Along with Goodison, another stadium has been added to the scrap pile in recent days. You may have heard of it: Old Trafford.  

Yes, Manchester United – who last month announced 200 redundancies at the club, having previously made 250 members of staff redundant last year – have made the decision to spend £2bn on leaving the historic and iconic, if crumbling, Old Trafford stadium to move to a new 100,000-seat stadium. Turns out I only have a few more years to go to Old Trafford before it becomes another page in my book of regrets.  

Highbury. Maine Road. White Hart Lane. The Dell. The Boleyn Ground. Goodison. Old Trafford. These are football’s cathedrals, and they are disappearing.  

And all of this reminds me about the kind of debates that pop up whenever a church building – whether active or defunct – is used for a purpose that some Christians find disrespectful or blasphemous. Church buildings are often contested spaces; what goes on within them is policed in a way that simply isn’t the case for many other public spaces. Should they host heavy metal gigs? Should disused churches be converted into housing, as this slightly bizarre article seems to revel in.  

When I used to live in Nottingham, there was a bar in the centre of town located inside an old church. It’s a gorgeous old building and it has largely survived the conversion into a bar. It is, it must be said, a lovely place for a drink. But it’s difficult not to feel at least a tinge of sadness that, where that place once reverberated with the sound of praise and worship, it now echoes with the thrum of drinks orders and club music. It feels haunted with the presence of God. 

Look, things change, I know that. I’m not so nostalgic as to think that everything needs to stay as it was when I was a child. But it’s hard not to wonder about the histories that are being lost, and the stories that are being forgotten, when we demolish or repurpose our church buildings, or our football stadia.   

There is a reason why we preserve our history, and our cultural heritage. Sharing the same physical space as those that go before us is a supremely spiritual act. We visit castle ruins, old churches, and war-torn battlefields because they connect us to those that went before. We enter the stories of those people and realise that perhaps they aren’t so different from our own stories. 
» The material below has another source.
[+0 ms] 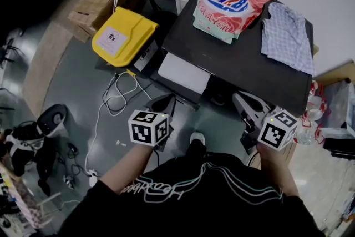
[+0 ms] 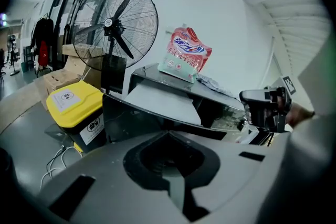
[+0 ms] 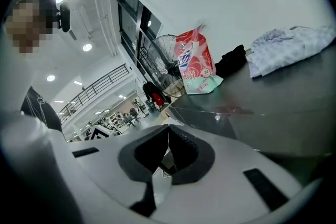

Come May, the Gwladys Street End at Goodison will have sung its last song. In the near future, Old Trafford’s Stretford End will fall silent, too. Liverpool’s owners FSG have come in for a lot of criticism since taking over in 2010. But, along with appointing Jürgen Klopp, their decision to renovate rather than move away from Anfield will surely go down in history as an unqualified success. It is a place that reeks of history, of stories past. And those stories shape and underwrite the club’s stories in the present.  

Again: things change, I get that. But whether it’s the church’s buildings or football stadia, we lose these spaces – and the stories born within them – at great cost to ourselves.